BeritaTapanuli.com – Siapa yang tak kenal Anton Medan. Awalnya sosok yang terkenal di era Orde Baru.
Sebelum insaf dan menjadi mualaf, nama Anton Medan erat kaitannya dengan dunia kriminal.
Bahkan, sosoknya sempat dikenal sebagai preman kelas kakap yang paling ditakuti di era Presiden Soeharto.
Dikabarkan Anton Medan meninggal di kediamannya di Cibinong, Bogor, Jawa Barat pada 15 Maret 2021.
Dikutip dari Wikipedia, Anton Medan lahir dengan nama Tan Hok Liang dan kemudian bernama Muhammad Ramdhan Efendi.
Anton Medan lahir di Kota Tebingtinggi, Sumatera Utara, 10 Oktober 1957. Sebelum hijrah, ia dikenal sebagai mantan perampok dan bandar judi yang kini telah insaf.
Anton Medan menjadi Ketua Persatuan Islam Tionghoa Indonesia (PITI) sejak 2012. Ia memeluk agama Islam sejak 1992.
Ia mendirikan rumah ibadah yang diberi nama Masjid Jami’ Tan Hok Liang. Masjid itu terletak di areal Pondok Pesantren At-Ta’ibin, Pondok Rajeg, Cibinong.

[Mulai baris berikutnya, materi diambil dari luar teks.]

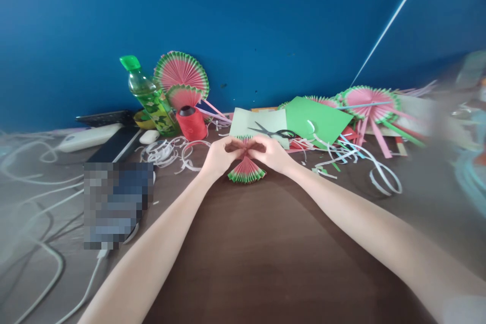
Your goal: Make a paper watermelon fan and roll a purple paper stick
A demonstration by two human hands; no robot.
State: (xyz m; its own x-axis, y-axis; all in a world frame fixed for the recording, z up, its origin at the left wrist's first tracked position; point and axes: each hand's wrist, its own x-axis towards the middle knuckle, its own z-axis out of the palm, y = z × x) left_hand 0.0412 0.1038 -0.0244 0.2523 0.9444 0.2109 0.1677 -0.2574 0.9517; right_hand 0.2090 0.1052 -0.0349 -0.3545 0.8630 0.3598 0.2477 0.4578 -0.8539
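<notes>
A pleated paper fan, pink with a green and white edge, is pinched at its middle between my two hands. Its folds spread out toward me below the fingers, and a smaller part shows above them. My left hand is closed on the left side of the pleats. From the right, my right hand grips the same spot, fingertips almost meeting the left ones. Just behind the hands lie dark scissors, blades half apart, on a pale green paper sheet. The fingertips partly hide the fan's centre.
At the left stand a green-capped bottle, a red spool and finished pleated fans. A pixelated device with cables lies nearer. Green paper, paper scraps and more fans lie at the right, before a blue wall.
</notes>
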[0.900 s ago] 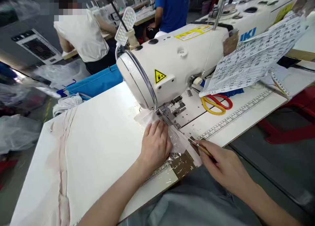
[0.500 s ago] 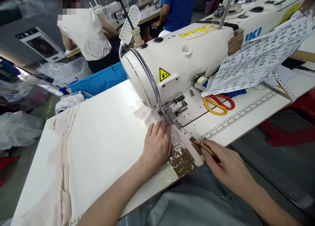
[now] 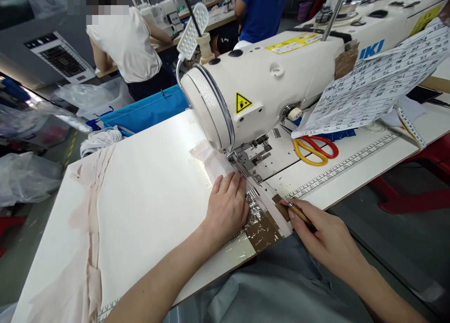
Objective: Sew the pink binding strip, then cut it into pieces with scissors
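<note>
My left hand [image 3: 228, 202] lies flat, fingers forward, on a strip of pale pink fabric [image 3: 215, 162] just in front of the presser foot [image 3: 232, 158]. The strip runs under the head of a white sewing machine [image 3: 256, 98] and comes out behind it. Its near end [image 3: 277, 214] stretches toward the table's front edge. My right hand [image 3: 319, 229] is closed around the wooden handle of an awl [image 3: 298, 214]. The awl's thin metal shaft points to the fabric beside the metal guide [image 3: 256, 177]; its exact tip contact is hard to make out.
Red-and-yellow-handled scissors [image 3: 314, 150] lie right of the needle area, under a written paper sheet [image 3: 372, 88]. More pink fabric [image 3: 93, 210] lies along the table's left side. A measuring tape [image 3: 410, 126] is at right. Two people [image 3: 123, 46] work beyond.
The fabric reaches a little farther out behind the presser foot. My left hand still presses on the strip, and my right keeps the awl in nearly the same place. The view has shifted slightly.
</note>
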Demonstrator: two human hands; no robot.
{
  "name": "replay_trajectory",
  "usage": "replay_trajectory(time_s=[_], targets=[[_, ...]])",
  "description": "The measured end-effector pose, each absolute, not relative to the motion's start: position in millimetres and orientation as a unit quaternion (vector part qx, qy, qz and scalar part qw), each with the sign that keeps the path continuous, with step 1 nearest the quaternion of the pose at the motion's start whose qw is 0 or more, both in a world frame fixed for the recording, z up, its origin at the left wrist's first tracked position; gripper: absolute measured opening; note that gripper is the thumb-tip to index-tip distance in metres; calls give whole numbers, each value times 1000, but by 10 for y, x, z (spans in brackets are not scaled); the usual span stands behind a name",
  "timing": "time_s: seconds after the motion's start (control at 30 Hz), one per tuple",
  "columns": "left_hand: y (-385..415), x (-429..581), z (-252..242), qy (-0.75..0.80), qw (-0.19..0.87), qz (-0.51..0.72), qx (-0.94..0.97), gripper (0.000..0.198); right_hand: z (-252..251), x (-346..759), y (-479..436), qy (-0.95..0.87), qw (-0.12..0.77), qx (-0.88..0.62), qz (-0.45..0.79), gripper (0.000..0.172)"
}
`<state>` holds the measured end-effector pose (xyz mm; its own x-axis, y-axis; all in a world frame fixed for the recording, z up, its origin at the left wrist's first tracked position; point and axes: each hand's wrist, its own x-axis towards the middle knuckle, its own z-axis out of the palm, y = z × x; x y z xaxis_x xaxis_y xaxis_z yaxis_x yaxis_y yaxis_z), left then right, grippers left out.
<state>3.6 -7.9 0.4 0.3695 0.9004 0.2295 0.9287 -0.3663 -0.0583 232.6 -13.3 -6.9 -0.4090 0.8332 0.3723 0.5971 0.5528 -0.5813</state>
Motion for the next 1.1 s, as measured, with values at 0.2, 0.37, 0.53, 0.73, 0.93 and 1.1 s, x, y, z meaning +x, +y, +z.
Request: replay_trajectory(time_s=[0.2, 0.37, 0.53, 0.73, 0.93, 1.1], targets=[[-83, 42, 9, -557, 88, -77, -822, 44, -67, 2320, -172, -796, 325, -464, 214, 27], [-74, 32, 19, -554, 81, -70, -826, 46, -38, 2301, -177, -778, 322, -479, 248, 35], [-32, 7, 1, -560, 77, -69, -822, 48, -48, 2227, -140, -795, 373, -413, 241, 30], [32, -45, -39, -570, 70, -90, -814, 48, -27, 2050, -55, -823, 389, -326, 255, 32], [102, -70, -19, -594, 48, -122, -794, 42, -64, 1831, 98, -881, 356, -284, 125, 26], [133, -100, -16, -586, 30, -139, -797, 39, -68, 1702, 173, -903, 303, -304, 25, 27]])
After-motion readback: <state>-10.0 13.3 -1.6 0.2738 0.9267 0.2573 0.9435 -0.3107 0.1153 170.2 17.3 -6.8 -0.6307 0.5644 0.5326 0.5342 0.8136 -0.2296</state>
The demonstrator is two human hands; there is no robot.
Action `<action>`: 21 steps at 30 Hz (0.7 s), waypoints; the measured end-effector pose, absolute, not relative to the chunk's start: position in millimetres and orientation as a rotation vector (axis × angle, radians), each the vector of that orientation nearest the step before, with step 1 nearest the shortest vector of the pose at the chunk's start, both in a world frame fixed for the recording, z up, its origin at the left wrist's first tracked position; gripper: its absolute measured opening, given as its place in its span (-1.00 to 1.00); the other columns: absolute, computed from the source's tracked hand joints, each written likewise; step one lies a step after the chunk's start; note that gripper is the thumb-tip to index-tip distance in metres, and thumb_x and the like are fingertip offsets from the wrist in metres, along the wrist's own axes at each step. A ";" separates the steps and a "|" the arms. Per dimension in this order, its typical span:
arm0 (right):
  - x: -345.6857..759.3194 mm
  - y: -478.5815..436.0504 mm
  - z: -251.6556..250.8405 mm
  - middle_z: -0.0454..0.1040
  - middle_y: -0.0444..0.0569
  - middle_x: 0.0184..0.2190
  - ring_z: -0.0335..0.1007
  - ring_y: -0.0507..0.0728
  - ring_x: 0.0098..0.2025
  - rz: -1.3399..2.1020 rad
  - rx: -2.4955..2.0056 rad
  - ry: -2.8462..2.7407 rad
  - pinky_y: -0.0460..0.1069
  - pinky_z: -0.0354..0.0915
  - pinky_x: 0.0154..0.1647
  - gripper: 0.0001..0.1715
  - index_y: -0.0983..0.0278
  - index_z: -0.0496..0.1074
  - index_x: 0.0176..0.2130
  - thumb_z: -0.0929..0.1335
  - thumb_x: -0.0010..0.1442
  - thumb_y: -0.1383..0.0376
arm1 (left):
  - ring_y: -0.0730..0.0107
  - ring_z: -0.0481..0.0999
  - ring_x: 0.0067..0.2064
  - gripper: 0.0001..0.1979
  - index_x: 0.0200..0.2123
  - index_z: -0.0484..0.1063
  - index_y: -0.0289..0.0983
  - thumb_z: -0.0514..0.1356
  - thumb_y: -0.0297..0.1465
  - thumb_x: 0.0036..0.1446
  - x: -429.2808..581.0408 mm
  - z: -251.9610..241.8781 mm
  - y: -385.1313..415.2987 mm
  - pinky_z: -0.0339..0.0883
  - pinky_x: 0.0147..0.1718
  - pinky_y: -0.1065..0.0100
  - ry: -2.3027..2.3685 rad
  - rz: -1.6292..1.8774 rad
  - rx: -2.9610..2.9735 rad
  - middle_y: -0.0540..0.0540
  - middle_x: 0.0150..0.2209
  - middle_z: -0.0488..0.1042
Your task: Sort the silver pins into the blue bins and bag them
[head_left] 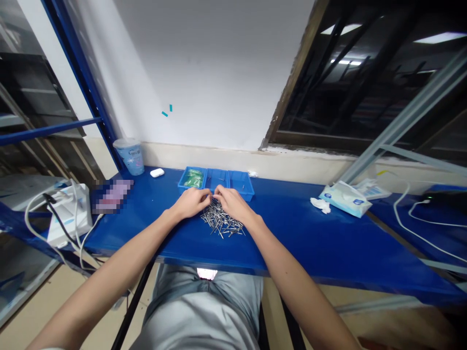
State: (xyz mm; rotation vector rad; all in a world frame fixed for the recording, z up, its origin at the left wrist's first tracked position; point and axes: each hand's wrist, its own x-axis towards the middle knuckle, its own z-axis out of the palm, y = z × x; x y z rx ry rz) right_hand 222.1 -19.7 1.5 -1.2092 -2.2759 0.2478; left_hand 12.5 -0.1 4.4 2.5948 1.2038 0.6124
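A heap of thin silvery metal pins [223, 222], too small to tell whether nails or rivets, lies on the blue table. My left hand [192, 202] is at its upper left edge, thumb and fingertips pinched together. Facing it, my right hand [232, 201] is over the heap's upper part with fingers bent inward. The fingertips almost meet, and whatever they hold is too small to make out. Just beyond stand three joined blue bins: a left bin [181, 184] with green packets, a middle bin [218, 174] with a few thin pieces, and a right bin [241, 180] with a small piece.
A blue cup [132, 158], a white case [157, 172] and a blurred-out phone [114, 195] are at the left. White cables [75, 214] run over a white device. Toward the right lie a crumpled tissue [320, 205] and a tissue pack [346, 199]. A wall rises behind.
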 end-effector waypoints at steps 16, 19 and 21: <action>223.9 -18.9 1.4 0.57 -0.03 -0.26 0.48 0.12 -0.22 0.243 -1.235 -2.306 -0.04 0.18 -0.19 -0.83 0.23 0.41 -0.07 0.24 0.49 0.28 | 0.37 0.34 -0.48 -0.64 -0.20 0.54 -0.24 -0.02 -0.23 0.40 12.2 4.7 0.4 0.04 -0.41 0.34 1.175 0.604 2.621 -0.03 -0.51 0.45; 224.3 -18.5 0.9 0.57 -0.04 -0.26 0.48 0.13 -0.22 0.247 -1.219 -2.305 -0.04 0.18 -0.19 -0.86 0.23 0.38 -0.01 0.26 0.48 0.28 | 0.38 0.33 -0.49 -0.64 -0.21 0.54 -0.25 -0.01 -0.24 0.40 12.0 3.5 1.3 0.04 -0.41 0.34 1.162 0.604 2.622 -0.02 -0.52 0.44; 224.3 -18.0 0.3 0.55 -0.04 -0.28 0.47 0.13 -0.24 0.231 -1.225 -2.306 -0.04 0.17 -0.21 -0.86 0.22 0.38 -0.07 0.24 0.49 0.29 | 0.38 0.33 -0.49 -0.64 -0.23 0.54 -0.25 -0.01 -0.23 0.40 11.9 2.7 1.7 0.03 -0.42 0.34 1.156 0.609 2.622 -0.02 -0.52 0.43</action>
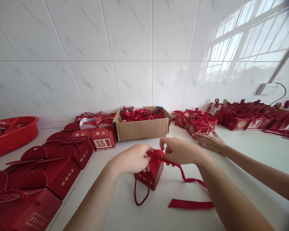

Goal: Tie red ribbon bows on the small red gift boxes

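A small red gift box (148,178) with a rounded top flap and gold print stands on the white counter. From its near side hangs a loop of dark red cord (142,204). My left hand (135,158) is closed on the top of the box, its fingertips partly hidden behind the flap. Between the fingers of my right hand (177,150), just right of the flap, a red ribbon (183,173) is pinched. That ribbon trails off to the right, passing under my right forearm. A flat ribbon end (190,204) rests on the counter below it.
Folded red boxes (62,175) line the left side, near a red plastic basin (14,134). An open cardboard carton (142,130) of ribbons stands by the wall. Another person's hand (210,142) touches a ribboned box (200,126). More boxes (252,118) stand far right.
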`<state>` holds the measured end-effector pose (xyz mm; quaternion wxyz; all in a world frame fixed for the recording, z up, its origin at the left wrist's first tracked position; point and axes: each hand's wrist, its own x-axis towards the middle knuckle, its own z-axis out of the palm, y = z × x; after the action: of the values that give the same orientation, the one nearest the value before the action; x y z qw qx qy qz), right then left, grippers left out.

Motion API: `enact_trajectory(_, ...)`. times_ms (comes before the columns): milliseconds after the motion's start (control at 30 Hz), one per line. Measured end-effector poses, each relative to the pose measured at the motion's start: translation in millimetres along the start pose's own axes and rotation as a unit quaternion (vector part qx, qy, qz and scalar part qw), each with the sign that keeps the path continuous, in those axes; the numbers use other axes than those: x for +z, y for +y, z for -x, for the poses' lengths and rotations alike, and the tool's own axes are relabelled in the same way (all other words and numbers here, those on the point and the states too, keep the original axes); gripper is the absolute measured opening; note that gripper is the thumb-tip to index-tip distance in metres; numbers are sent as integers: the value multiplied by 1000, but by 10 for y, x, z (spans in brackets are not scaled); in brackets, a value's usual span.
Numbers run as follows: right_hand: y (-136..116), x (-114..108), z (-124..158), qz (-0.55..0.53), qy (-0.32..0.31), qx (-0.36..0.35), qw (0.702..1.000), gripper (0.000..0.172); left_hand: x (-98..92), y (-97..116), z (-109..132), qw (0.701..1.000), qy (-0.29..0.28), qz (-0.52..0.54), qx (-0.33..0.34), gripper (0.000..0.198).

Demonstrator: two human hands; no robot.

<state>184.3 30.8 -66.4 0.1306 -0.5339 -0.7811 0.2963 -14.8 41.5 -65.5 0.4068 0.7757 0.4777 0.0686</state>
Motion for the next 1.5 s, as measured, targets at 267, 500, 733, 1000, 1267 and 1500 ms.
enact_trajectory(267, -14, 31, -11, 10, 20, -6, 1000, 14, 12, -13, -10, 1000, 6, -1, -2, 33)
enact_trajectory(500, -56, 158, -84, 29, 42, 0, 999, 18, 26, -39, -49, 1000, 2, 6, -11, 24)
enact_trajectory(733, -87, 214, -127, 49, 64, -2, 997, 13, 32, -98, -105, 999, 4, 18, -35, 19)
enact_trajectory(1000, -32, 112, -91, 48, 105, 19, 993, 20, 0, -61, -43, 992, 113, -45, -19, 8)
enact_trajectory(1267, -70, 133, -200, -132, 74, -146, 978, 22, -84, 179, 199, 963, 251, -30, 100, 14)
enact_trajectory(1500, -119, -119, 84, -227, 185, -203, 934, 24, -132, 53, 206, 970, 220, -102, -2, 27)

Banyak tuduhan-tuduhan yang diarahkan padanya seputar keterlibatannya dalam kerusuhan Mei 1998. Dia juga pernah masuk penjara sewaktu masih menjadi perampok dan bandar judi.
Sebelum masuk Islam, Anton dibesarkan di tengah-tengah politik gelap Indonesia. Itu selama pemerintahan Orde Baru Suharto ketika preman digunakan dalam politik, bisnis dan instansi pemerintah.
Pada tahun 1998, Anton Medan dijadikan kambing hitam untuk orkestrasi Kerusuhan Jakarta setelah tuduhan itu diam-diam dicabut.
Kerusuhan yang awalnya merupakan demonstrasi mahasiswa untuk memprotes presiden Indonesia Soeharto berubah menjadi demonstrasi anti-Tionghoa di ibu kota Jakarta.
Anton Medan keturunan Tionghoa, tapi dia turun ke jalan dan ikut kerusuhan untuk membuktikan bahwa dia setia kepada rakyat tapi dia sendiri yang jadi sasaran.
Dalam kekacauan politik tahun 1998, dilaporkan pula bahwa Prabowo Subianto, menantu Suharto dan Panglima Kopassus, telah merekrut dan memanipulasi Anton Medan untuk mendapatkan pendukung militan.
Dalam penyidikan kasus kerusuhan 1998, Anton Medan membantah tuduhan terlibat aktif di balik layar, meski mengaku berada di tengah-tengah massa.
Namun, dia menolak untuk bersaksi kecuali Komisi Nasional Hak Asasi Manusia merehabilitasi namanya terlebih dahulu. (*)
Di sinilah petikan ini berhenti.